Vincent Schiraldi, former Commissioner of New York City Probation and co-director of the Columbia Justice Lab, said: “New York continues to lead nationally in the dubious category of locking up people on parole for non-criminal, technical violations. This is despite the racial inequities in parole violations, the hundreds of millions of dollars this costs New York taxpayers and the fact that the first two people to die of COVID-19 at Rikers Island were locked up for technical violations. The legislature and governor need to pass Less Is More immediately to end this destructive, inequitable and costly practice.”
Zachary Katznelson, Policy Director of the Independent Commission on NYC Criminal Justice and Incarceration, said: “BJS’ data makes clear that New York State parole authorities have been over-incarcerating outliers year after year. It is long past time for New York to go from second-worst in the nation to becoming a leader in parole reform. Racial justice, public safety, and fiscal responsibility demand that the Legislature pass the Less Is More Act as soon as possible.”
Melissa Moore, New York State Director at Drug Policy Alliance, said: “It is unconscionable that New York continues to weaponize technicalities in the criminal legal system to reincarcerate people — let alone doing so during the pandemic.
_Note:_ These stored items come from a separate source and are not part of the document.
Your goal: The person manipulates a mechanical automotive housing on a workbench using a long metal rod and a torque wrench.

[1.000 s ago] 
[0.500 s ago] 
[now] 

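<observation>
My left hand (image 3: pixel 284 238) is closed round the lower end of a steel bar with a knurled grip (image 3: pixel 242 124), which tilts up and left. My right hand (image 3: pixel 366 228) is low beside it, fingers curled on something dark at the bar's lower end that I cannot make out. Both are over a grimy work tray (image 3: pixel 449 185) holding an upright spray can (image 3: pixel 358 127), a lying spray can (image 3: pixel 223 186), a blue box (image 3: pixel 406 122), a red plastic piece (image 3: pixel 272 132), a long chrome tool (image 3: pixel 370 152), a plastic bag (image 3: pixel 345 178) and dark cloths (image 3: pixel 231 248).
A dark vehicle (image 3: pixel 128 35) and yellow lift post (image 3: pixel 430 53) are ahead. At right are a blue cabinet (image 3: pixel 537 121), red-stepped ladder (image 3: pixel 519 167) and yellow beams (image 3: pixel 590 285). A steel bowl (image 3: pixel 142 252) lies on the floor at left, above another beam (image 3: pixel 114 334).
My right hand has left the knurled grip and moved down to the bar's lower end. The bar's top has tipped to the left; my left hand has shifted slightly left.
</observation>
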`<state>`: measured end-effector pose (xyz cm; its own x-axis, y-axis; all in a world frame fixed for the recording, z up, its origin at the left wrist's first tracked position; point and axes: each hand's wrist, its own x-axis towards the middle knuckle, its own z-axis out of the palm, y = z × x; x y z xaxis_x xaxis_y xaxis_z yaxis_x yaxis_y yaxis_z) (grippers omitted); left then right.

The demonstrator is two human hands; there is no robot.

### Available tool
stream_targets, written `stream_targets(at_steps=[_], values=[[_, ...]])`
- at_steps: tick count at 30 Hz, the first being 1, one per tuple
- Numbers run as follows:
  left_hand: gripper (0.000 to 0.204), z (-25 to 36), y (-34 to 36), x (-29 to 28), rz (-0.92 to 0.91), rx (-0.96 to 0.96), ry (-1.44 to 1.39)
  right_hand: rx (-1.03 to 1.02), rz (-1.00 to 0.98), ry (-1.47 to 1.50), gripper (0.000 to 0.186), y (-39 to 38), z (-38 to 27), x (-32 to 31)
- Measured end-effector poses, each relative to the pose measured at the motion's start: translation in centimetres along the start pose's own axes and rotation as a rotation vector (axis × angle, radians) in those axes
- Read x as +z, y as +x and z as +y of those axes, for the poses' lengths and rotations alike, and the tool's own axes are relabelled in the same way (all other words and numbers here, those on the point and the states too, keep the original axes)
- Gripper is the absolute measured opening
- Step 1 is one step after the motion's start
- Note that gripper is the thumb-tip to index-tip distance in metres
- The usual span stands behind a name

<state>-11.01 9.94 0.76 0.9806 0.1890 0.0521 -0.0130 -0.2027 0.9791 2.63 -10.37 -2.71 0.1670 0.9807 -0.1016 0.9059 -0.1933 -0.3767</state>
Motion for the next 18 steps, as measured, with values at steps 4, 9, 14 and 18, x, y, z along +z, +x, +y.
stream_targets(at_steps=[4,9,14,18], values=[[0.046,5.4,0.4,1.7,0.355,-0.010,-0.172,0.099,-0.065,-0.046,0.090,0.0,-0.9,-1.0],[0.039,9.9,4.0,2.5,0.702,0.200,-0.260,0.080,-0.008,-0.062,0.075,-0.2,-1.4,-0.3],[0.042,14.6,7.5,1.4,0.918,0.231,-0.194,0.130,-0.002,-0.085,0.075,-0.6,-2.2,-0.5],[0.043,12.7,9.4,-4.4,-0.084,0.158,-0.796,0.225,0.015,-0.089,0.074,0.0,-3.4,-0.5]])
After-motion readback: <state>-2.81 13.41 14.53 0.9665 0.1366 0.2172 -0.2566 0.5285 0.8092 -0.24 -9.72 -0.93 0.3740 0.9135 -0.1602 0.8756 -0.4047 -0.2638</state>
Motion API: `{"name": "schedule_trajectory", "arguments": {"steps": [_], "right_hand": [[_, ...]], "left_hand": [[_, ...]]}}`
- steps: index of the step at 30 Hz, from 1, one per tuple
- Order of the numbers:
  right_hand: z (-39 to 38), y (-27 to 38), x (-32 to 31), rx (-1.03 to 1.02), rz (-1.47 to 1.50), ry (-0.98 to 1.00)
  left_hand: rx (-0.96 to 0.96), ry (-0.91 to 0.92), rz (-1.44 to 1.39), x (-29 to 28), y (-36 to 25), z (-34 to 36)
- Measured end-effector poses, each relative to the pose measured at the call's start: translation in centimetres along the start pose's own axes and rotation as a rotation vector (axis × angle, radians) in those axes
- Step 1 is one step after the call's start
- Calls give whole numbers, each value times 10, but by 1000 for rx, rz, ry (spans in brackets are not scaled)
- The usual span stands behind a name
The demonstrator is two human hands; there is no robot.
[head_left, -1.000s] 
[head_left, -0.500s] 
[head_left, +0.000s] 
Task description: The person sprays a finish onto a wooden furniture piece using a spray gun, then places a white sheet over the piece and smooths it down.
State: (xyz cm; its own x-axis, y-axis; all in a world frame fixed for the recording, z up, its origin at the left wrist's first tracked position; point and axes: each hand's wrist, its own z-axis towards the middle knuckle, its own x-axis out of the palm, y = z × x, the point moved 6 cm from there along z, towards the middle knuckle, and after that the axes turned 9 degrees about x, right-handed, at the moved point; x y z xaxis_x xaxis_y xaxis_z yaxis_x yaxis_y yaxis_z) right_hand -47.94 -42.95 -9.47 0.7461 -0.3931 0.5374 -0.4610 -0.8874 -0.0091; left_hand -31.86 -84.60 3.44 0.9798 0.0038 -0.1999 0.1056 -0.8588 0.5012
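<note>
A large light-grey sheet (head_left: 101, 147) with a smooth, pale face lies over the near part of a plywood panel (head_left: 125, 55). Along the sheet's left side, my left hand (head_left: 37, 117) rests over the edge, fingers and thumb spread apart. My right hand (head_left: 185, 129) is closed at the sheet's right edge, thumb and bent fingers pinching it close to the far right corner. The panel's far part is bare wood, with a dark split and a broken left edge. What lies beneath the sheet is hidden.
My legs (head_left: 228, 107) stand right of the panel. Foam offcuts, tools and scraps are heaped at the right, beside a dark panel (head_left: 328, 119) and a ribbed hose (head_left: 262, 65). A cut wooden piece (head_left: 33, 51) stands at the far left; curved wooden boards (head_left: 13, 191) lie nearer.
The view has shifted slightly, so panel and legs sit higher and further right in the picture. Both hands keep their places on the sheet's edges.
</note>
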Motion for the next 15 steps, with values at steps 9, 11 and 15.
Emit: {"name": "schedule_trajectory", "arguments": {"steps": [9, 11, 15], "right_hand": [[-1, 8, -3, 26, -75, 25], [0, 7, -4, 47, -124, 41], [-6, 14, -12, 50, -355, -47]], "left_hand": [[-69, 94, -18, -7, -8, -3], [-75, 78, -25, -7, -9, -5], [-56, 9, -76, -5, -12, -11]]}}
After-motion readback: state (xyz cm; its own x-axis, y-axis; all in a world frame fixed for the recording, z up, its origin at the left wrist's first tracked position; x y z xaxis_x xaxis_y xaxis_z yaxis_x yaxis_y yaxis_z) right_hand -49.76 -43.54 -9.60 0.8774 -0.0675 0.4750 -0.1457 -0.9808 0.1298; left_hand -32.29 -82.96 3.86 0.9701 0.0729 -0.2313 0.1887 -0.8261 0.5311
The shocking scale of new Yorkers who are incarcerated for technical parole violations should drive the Legislature to take immediate action to pass the #LessIsMoreNY Act. New York State should be employing tested and proven methods for treatment that focus on the health and safety of the person receiving that treatment, not abridging people’s personal liberty by ensnaring them in the criminal legal system. Judicial diversion, jail-based treatment, or other coercive forms of treatment should not be the driver connecting people to healthcare systems. Mandating someone to involuntarily treatment will not decrease drug use or solve the problem of overdose; in fact, it is likely to make it worse. Forced, compulsory ‘treatment’ does not ensure sobriety or wellbeing, but it does lead to a significantly increased risk of overdose upon release from incarceration. Instead of fueling the criminalization of people who use drugs and technical violations, New York must shift focus and resources to policies that save lives and make our state safer for all, such as evidence-based drug treatment in community and quality healthcare and mental health services.”